▪ La saison des trimestriels a été bénéfique à Wall Street. Les résultats du deuxième trimestre se révèlent systématiquement supérieurs aux attentes du marché. Bien entendu, tout le monde a fait semblant d’être surpris. Les cours ont monté — c’est tout ce qui compte. Voilà comment les initiés de la Bourse fabriquent encore une fois un rebond boursier à partir de rien.
Treize centimes de bénéfice par action (BPA) pour Alcoa au deuxième trimestre — c’est deux centimes de mieux que les prévisions des analystes. Une bonne surprise, donc. Pour Intel, le BPA atteint 51 centimes, alors que le consensus en attendait 43, encore une bonne surprise. Le lendemain de l’annonce, les titres d’Alcoa comme d’Intel progressaient de 3%. Alléluia : c’est la reprise ! Quoique…
▪ Un jeu de dupe qui ne trompe que les profanes
Pour qu’une action progresse en Bourse, il suffit que la société en question publie des résultats supérieurs aux attentes du marché. Wall Street sait depuis longtemps comment provoquer ces bonnes surprises : en affichant des attentes basses, qui seront quasi systématiquement dépassées par les résultats réels. Quels grands enfants, ces financiers. La Bourse fonctionne autour de ce jeu de dupes qui ne trompent que les profanes. Il s’agit d’abord de rassurer ceux qui ne comprennent rien à rien. Que voulez-vous de mieux ?
Voici comment ça marche. Grosso modo les sociétés cotées font semblant d’être sérieuses et sous-évaluent systématiquement les objectifs de chiffre d’affaires et de bénéfices qu’elles communiquent à intervalles réguliers. Les analystes font semblant d’y croire et, quand ils transmettent leur pronostic, dévoilent des chiffres similaires à ceux des entreprises — surtout, des chiffres qui seront "dans le consensus", comme ils disent.
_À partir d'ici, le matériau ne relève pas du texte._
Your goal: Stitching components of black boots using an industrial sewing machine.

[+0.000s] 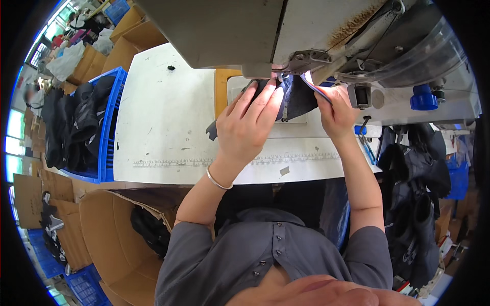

Ah, le fameux consensus des analystes ! Une vraie histoire à dormir debout qui maintient un marché épuisé éveillé. Les sociétés cotées n’ont pas intérêt à se montrer trop précises ou trop optimistes dans leurs prévisions de résultat. En effet, un chiffre d’affaires ou un bénéfice inférieur au fameux consensus sera systématiquement puni par le marché.
De leur côté, les analystes ont tout intérêt à ne pas remettre en cause les estimations des entreprises, puisque tout le monde les accepte. A quoi bon prendre le risque de se ridiculiser en étant la seule tête qui dépasse de la foule, et en ramant à contre-courant de l’opinion générale ? Dans la finance, l’important est de ne pas se retrouver isolé. Vous pouvez avoir raison contre tout le monde et être puni. Vous pouvez avoir tort avec tout le monde et ne pas être puni.
▪ Monsieur le Marché dicte l’évolution des actions
Dans le jargon de Wall Street, cette danse sans queue ni tête entre les sociétés et les analystes porte un nom : "toiletter", comme pour Mirza et Rex. Et en ce moment, ça toilette sec. Vous savez comment les indices boursiers ont retrouvé des sommets depuis un mois ? Le toilettage bien sûr. Au premier trimestre de cette année, 73% des sociétés présentes dans l’indice S&P 500 ont battu les attentes du marché, l’un des niveaux de "surprise" les plus élevés depuis 10 ans. Le niveau des soi-disant surprises est resté stable autour des 70% récemment.
Dans un monde parfait — ou au moins un minimum lucide –, les actions montent ou baissent selon les résultats des entreprises. Dans le marché d’aujourd’hui, le consensus introduit un biais considérable. Ce ne sont plus les chiffres réels qui comptent, mais leur rapport avec ceux du consensus. Le sentiment du marché dicte l’évolution des actions, pas les performances réelles des entreprises.
Et si ce sentiment du marché est faux ou déconnecté de la réalité de la conjoncture… peu importe. Le consensus fait la loi, point final. Face à cela, les pronostics hippiques passeraient presque pour de la science irréfutable.